33– Yine (Mesâbîh)de; Tesbîh, tahmîd, tehlîlin sevâbı bâbında bildirilen hasen hadîs-i şerîflerde; Resûlullah “sallallahü teâlâ aleyhi ve sellem” hazretleri buyurdular ki: (Mi’râc gecesi, İbrâhîm aleyhisselâm ile karşılaşdım. Bana dedi, yâ Muhammed! Benden, ümmetine selâm söyle! Onlara haber ver ki, muhakkak Cennetin toprağı tayyibdir. Suyu tatlıdır. Zemîni düz ve ağaçsız olduğundan, oraya dikilen fidanın, Sübhânallahi velhamdülillâhi ve lâ ilâhe illallahü vallahü ekber olduğunu haber ver.) Türpüştî “rahimehullahü teâlâ” demiş ki, fidan tayyib (temiz) toprakda yetişir. Tatlı su ile gelişir. Ekinin iyisi düz ve ağaçsız arazîde olur. Bu kelimeleri söyliyen Cennete vârîs olur, buyurulmuşdur. Cennetde ağaç dikmek için uğraşmak boşa gitmez. Zîrâ oradaki ekinin telef olması, çabuk çürümesi yokdur.
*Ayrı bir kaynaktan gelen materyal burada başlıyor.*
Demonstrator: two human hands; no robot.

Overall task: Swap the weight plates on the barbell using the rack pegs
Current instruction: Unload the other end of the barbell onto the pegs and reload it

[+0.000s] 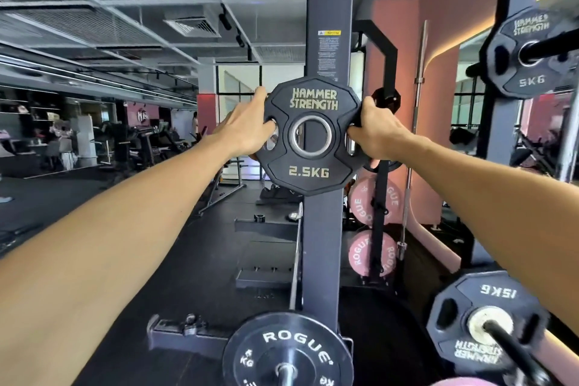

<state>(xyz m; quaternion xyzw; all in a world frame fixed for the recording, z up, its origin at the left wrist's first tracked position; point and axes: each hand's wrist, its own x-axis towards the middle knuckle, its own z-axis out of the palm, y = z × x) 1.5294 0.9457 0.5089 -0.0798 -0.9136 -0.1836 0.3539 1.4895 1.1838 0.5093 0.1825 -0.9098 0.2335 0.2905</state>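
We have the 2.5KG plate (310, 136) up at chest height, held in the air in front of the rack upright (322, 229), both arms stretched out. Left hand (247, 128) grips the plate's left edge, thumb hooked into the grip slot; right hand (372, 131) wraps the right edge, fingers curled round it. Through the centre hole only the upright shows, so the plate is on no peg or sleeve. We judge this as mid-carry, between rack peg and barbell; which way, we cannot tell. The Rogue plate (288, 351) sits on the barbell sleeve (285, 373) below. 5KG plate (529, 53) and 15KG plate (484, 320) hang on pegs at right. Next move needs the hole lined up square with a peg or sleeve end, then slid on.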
34– Yine (Mesâbîh)de, Hesâb, kısâs ve Mîzân bâbında, hasen hadîs olarak bildiriliyor. Ebû Emâme “radıyallahü teâlâ anh” hazretlerinden rivâyet olunmuşdur. Resûlullah “sallallahü teâlâ aleyhi ve sellem” hazretlerinden işitdim. Buyurdular ki: (Rabbim bana ümmetimden yetmiş bin kimseyi, hesâb ve azâb olunmadan Cennete dâhil etmeği va’d etdi. Bunlardan her bin ile yetmiş bin kişi dahî ve Rabbimin avuçları ile üç avuç mikdârı kimseler Cennete girer!) (Müslim) kitâbını şerh eden demişdir ki, (avuç, avuç) kavl-i şerîfinden murâd, ümmetin Cennete çok gireceğinden, mübâlagadır. Yoksa avuç ve ölçü Allahü teâlâ için yokdur. Allahü teâlâ mahlûklara âid şeylerden münezzehdir, uzakdır. Buradaki mübâlagadan maksad, hadsiz ve hudûdsuzdur. Bu ümmetden hesâb ve azâb görmeden Cennete girenlerin çok olduğu bildirilmekdedir. Fekat bu, Allahü teâlânın rahmet deryâsının genişliğine nisbeten bir avuç buğday menzilesindedir.
35– Yine (Mesâbîh)de, o hadîs-i şerîf yazıldıkdan sonra, bir hadîs-i şerîf rivâyet olunmuşdur. Resûlullah “sallallahü teâlâ aleyhi ve sellem” buyurdular ki: (Muhakkak ki, Allahü teâlâ kıyâmet günü insanlar arasından ümmetimden birini seçer. Onun için, herbirinin uzunluğu gözün görebildiği yere kadar olan doksan dokuz amel defteri neşr eder [ortaya çıkarır, açar].) (Eserîden nakl edilmişdir ki, bu her amel defterinin genişliği ve uzunluğu, insanın gözünün görebildiği yere kadardır.)